TASK DIRECTIONS:
In the entries that follow, find the line containing "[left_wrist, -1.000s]" and the line containing "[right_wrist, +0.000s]", then retype exactly the lines from the first through the second, pictures excluded.

SOURCE RECORDS:

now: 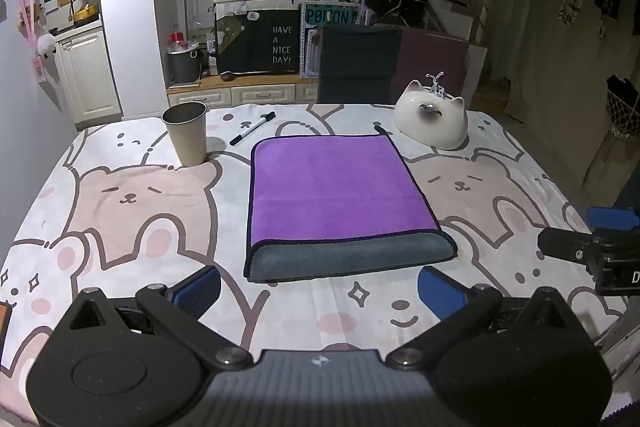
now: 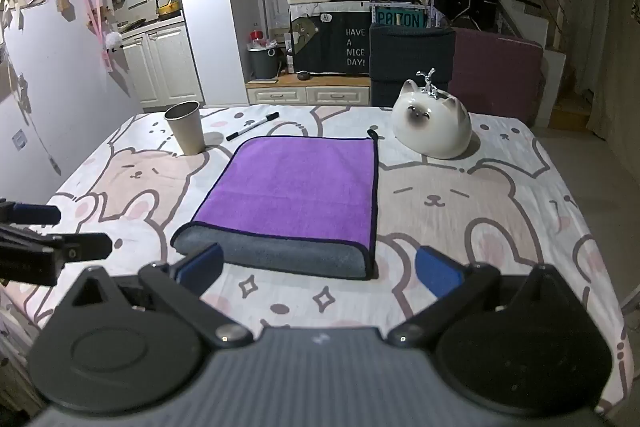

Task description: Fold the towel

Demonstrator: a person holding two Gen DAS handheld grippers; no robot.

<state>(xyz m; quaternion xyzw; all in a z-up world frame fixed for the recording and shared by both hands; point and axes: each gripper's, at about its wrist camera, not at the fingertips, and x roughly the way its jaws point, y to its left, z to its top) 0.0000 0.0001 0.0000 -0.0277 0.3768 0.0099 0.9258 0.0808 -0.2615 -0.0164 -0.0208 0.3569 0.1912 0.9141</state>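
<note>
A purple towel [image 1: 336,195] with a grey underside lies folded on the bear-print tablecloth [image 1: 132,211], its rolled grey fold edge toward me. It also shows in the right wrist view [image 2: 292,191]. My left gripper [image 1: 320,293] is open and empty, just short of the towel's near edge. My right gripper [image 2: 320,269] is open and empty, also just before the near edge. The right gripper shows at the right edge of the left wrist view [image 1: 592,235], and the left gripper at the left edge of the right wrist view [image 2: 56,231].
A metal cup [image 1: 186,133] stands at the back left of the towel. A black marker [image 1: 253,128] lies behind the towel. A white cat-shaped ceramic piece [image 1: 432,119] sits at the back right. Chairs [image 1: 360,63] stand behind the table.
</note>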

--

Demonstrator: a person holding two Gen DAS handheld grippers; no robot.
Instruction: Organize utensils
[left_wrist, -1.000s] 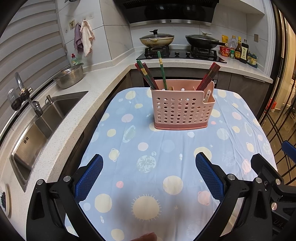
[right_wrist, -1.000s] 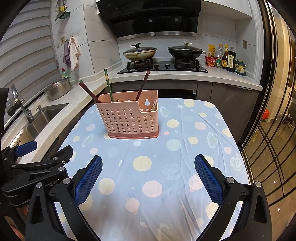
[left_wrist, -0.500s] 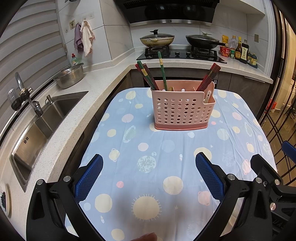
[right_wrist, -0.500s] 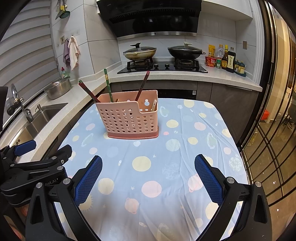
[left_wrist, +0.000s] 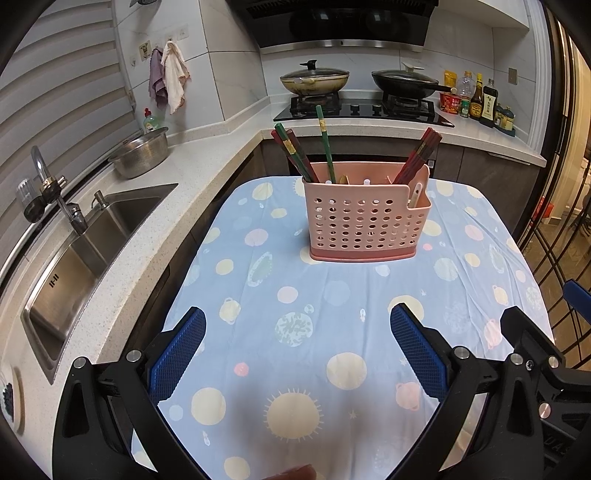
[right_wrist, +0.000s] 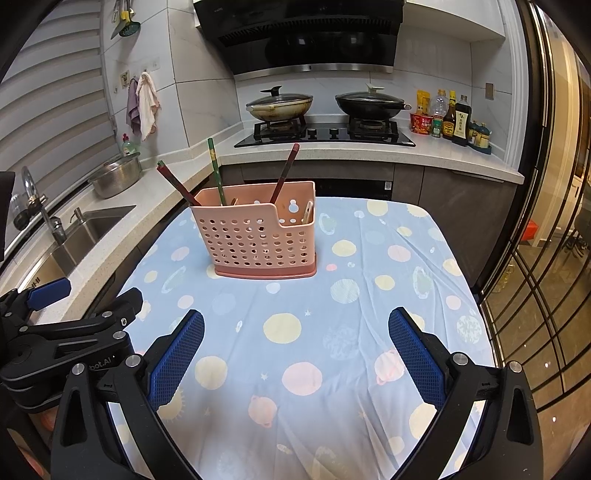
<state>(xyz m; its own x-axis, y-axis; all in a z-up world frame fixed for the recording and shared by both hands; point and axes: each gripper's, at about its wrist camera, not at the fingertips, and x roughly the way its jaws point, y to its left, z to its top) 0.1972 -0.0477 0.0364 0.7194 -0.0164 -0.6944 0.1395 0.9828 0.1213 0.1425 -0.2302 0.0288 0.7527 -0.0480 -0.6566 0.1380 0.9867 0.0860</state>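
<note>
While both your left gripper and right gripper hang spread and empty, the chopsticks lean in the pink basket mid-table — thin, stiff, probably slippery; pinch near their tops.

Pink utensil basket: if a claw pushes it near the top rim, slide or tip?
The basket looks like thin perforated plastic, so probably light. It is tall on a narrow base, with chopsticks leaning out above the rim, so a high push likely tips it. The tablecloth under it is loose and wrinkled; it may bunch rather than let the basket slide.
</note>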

ANSWER TO THE PROBLEM:
[left_wrist, -1.000s] 
[right_wrist, -1.000s] 
[left_wrist, -0.500s] 
[right_wrist, -0.500s] 
[left_wrist, +0.000s] 
[right_wrist, +0.000s] 

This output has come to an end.